Exercise prompt:
Count lines holding the string "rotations" in the data that follows. Reply with one number only.

[Collected data]
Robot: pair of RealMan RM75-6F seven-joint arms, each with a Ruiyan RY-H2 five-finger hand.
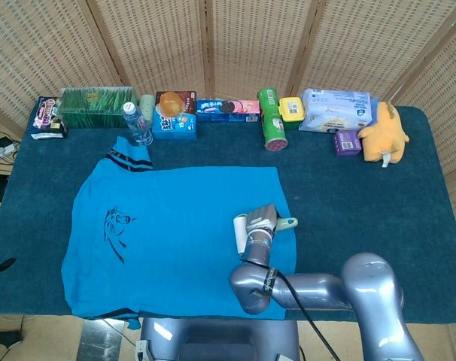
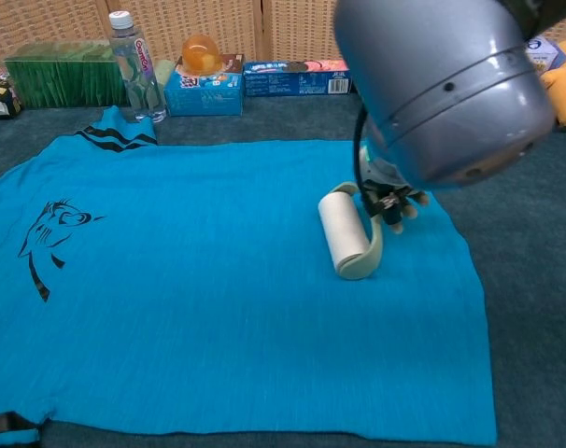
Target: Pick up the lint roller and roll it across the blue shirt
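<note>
A blue shirt (image 1: 168, 233) (image 2: 171, 299) with a black print lies flat on the dark table. The lint roller (image 2: 344, 233) (image 1: 240, 232), white drum on a pale green frame, rests on the shirt's right part. My right hand (image 2: 390, 201) (image 1: 261, 223) grips its handle from the right; the arm's big grey housing hides most of the hand in the chest view. My left hand is in neither view.
Along the table's far edge stand a water bottle (image 1: 136, 122), a green box (image 1: 96, 107), snack boxes (image 1: 228, 108), a green can (image 1: 272, 120), a tissue pack (image 1: 335, 109) and a yellow plush toy (image 1: 384, 132). My right arm (image 1: 326, 289) crosses the front edge.
</note>
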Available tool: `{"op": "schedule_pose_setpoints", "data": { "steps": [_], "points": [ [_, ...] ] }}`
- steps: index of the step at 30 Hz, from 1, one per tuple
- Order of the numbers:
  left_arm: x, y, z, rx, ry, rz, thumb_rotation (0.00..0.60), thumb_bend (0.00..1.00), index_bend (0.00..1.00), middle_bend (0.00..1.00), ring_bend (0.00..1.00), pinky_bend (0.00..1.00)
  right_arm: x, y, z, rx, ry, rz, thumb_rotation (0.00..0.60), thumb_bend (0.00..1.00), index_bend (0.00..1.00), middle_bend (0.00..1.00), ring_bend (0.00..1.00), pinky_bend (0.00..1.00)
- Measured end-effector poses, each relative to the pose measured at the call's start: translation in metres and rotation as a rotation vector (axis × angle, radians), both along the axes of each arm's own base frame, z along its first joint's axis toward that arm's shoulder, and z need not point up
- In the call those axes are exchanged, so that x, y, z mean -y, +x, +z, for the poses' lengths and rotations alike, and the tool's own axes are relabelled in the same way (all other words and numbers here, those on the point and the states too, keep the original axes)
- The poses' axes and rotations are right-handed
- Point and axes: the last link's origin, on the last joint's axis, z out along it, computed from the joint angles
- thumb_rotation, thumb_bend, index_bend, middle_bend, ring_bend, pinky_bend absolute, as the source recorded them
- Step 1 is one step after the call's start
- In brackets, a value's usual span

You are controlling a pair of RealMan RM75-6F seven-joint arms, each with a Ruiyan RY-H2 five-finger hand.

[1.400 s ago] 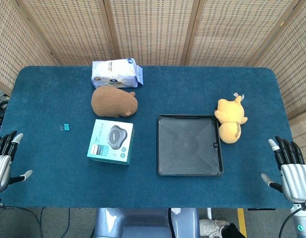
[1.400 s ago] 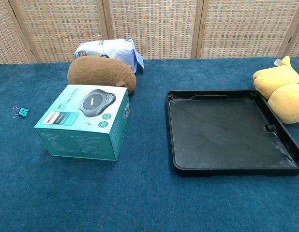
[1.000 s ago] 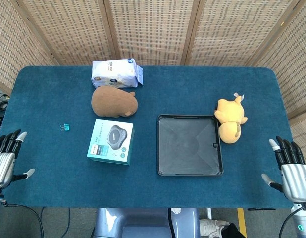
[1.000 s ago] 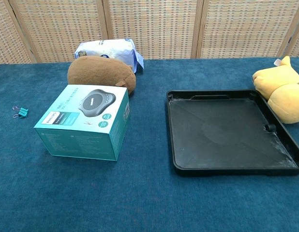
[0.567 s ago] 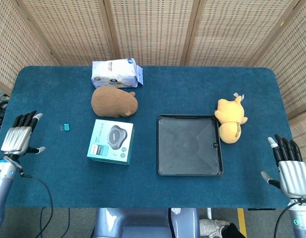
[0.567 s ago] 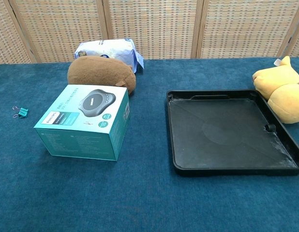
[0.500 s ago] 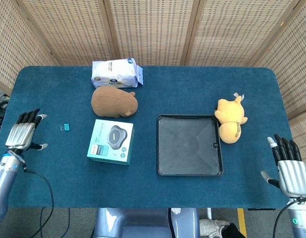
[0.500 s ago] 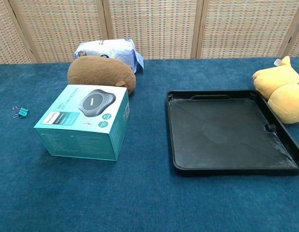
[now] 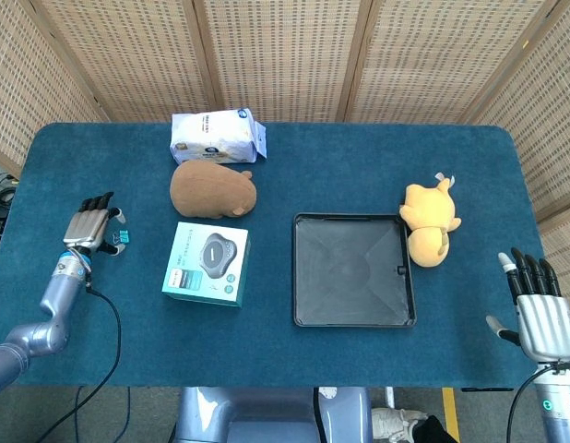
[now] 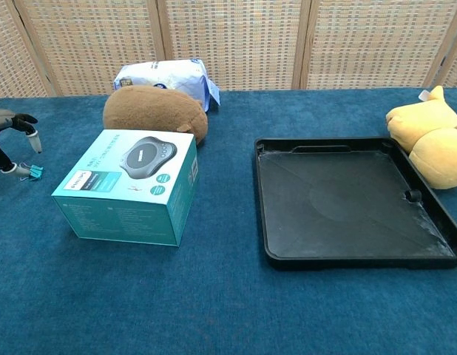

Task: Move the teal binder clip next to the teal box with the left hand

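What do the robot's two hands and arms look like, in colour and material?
Both the left hand and the right hand have a silver metallic palm shell, dark fingers and pale fingertips. The left forearm is glossy silver-grey, and a thin black cable hangs from it. A small green light shows below the right wrist.

left hand [image 10: 8,127]: we see only part of it at the chest view's left edge; the rest is cut off.
teal binder clip [image 9: 123,236]: too small for us to tell whether the fingers touch it.
right hand [image 9: 540,314]: its wrist is cut by the head view's lower edge.
yellow plush toy [image 10: 430,139]: we lose its right side past the chest view's edge.
white packet [image 10: 169,76]: its lower part sits behind the brown plush [image 10: 155,109].
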Motion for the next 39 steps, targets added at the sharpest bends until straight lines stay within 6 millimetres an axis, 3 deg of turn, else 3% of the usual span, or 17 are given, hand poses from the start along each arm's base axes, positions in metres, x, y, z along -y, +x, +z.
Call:
{"op": "schedule_pose_setpoints", "data": {
  "steps": [21, 30, 39],
  "points": [
    [-0.013, -0.009, -0.015, -0.014, -0.028, 0.105, 0.6, 0.3, 0.4, 0.0, 0.0, 0.0, 0.001, -0.004, 0.002, 0.006, -0.001, -0.017, 0.6, 0.0, 0.0, 0.0, 0.0, 0.0],
    [-0.016, -0.011, -0.015, -0.022, -0.029, 0.114, 0.6, 0.35, 0.55, 0.0, 0.0, 0.0, 0.001, -0.006, 0.004, 0.012, -0.007, -0.024, 0.6, 0.0, 0.0, 0.0, 0.0, 0.0],
    [-0.017, -0.012, -0.008, -0.018, -0.019, 0.125, 0.6, 0.35, 0.54, 0.0, 0.0, 0.0, 0.001, -0.007, 0.006, 0.023, -0.008, -0.03, 0.6, 0.0, 0.0, 0.0, 0.0, 0.0]
  ]
}}
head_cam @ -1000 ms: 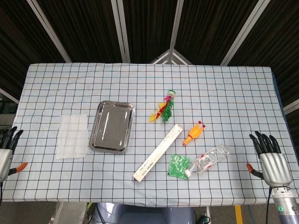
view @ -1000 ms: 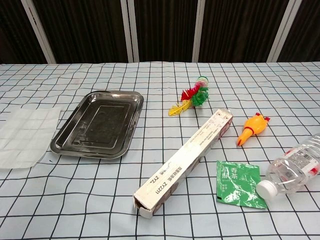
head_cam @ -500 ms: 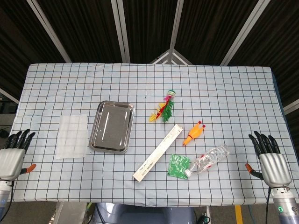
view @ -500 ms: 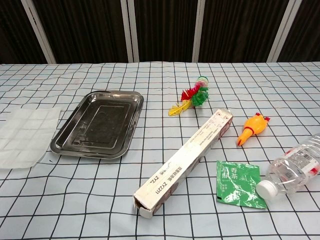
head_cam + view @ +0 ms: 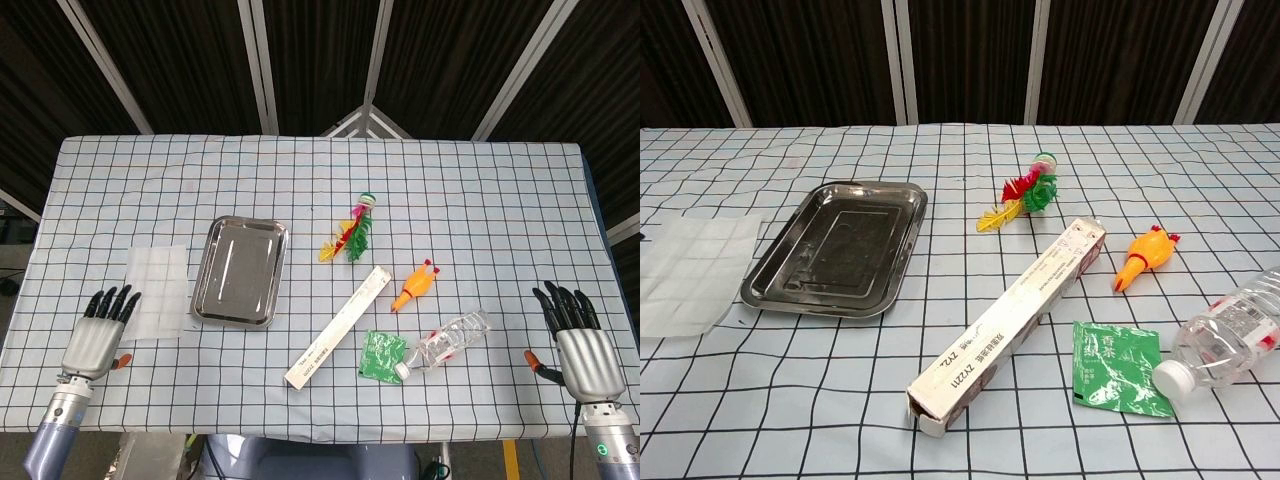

Reply to the task:
2